Action item => The reply must return each line of the data exactly.

═════ Recorded data ═════

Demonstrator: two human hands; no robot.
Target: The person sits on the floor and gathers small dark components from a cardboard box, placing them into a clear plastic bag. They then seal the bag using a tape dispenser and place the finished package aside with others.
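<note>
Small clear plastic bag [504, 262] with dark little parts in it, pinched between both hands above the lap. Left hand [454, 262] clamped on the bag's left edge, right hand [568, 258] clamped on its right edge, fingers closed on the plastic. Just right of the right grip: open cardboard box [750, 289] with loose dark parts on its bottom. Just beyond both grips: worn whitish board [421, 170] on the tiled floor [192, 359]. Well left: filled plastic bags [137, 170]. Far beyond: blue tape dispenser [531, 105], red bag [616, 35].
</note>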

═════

Answer space =>
Demonstrator: two human hands; no robot.
Target: The person sits on the floor and gathers small dark components from a cardboard box, placing them into a clear plastic bag. They then seal the bag using a tape dispenser and place the finished package aside with others.
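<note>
Small clear plastic bag [504, 262] with dark little parts in it, pinched between both hands above the lap. Left hand [454, 262] clamped on the bag's left edge, right hand [568, 258] clamped on its right edge, fingers closed on the plastic. Just right of the right grip: open cardboard box [750, 289] with loose dark parts on its bottom. Just beyond both grips: worn whitish board [421, 170] on the tiled floor [192, 359]. Well left: filled plastic bags [137, 170]. Far beyond: blue tape dispenser [531, 105], red bag [616, 35].
</note>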

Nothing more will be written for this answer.